- **WHAT THE TASK REQUIRES**:
Your answer must be every line of the data that holds the string "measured".

- **DATA SECTION**:
*** Block opens ***

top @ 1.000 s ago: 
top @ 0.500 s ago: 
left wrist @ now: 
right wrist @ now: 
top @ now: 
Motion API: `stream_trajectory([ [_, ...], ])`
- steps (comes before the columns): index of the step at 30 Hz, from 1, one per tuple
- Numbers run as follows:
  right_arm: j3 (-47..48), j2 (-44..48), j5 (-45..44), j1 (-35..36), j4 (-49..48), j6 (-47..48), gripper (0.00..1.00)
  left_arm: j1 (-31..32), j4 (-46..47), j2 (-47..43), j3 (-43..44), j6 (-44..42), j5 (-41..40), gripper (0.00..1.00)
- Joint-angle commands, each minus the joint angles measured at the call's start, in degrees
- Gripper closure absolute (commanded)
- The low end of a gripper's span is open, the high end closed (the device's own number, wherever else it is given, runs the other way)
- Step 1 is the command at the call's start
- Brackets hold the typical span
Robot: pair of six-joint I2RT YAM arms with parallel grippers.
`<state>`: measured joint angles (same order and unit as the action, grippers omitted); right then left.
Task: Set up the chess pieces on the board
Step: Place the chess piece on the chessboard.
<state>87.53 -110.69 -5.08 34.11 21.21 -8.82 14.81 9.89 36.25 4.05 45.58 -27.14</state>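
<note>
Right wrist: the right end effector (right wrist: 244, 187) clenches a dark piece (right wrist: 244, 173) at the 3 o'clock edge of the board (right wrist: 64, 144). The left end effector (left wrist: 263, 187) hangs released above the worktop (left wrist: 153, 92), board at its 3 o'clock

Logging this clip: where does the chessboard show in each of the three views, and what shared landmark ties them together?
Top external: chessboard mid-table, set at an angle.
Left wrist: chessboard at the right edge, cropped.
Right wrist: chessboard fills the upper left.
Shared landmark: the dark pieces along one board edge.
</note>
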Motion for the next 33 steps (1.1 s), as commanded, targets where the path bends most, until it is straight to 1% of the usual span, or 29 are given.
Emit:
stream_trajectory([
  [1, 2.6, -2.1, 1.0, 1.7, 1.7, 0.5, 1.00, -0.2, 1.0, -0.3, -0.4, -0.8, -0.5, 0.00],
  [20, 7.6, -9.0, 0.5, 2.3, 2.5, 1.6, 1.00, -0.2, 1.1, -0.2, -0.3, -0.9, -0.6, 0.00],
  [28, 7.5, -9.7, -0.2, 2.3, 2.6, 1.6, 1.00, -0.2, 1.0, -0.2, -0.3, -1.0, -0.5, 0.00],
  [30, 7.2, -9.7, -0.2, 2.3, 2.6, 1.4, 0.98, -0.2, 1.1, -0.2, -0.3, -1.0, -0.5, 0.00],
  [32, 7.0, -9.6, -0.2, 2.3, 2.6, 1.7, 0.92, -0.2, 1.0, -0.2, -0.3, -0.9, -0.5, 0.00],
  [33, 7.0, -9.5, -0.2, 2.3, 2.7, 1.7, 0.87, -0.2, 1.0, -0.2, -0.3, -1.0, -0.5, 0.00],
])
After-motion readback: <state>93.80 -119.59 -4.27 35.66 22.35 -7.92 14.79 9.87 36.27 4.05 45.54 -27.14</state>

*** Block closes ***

- **SOLVED PROBLEM**:
- Joint-angle commands, each minus the joint angles measured at the call's start, in degrees
`<state>`: measured joint angles (same order and unit as the action, grippers omitted); right then left.

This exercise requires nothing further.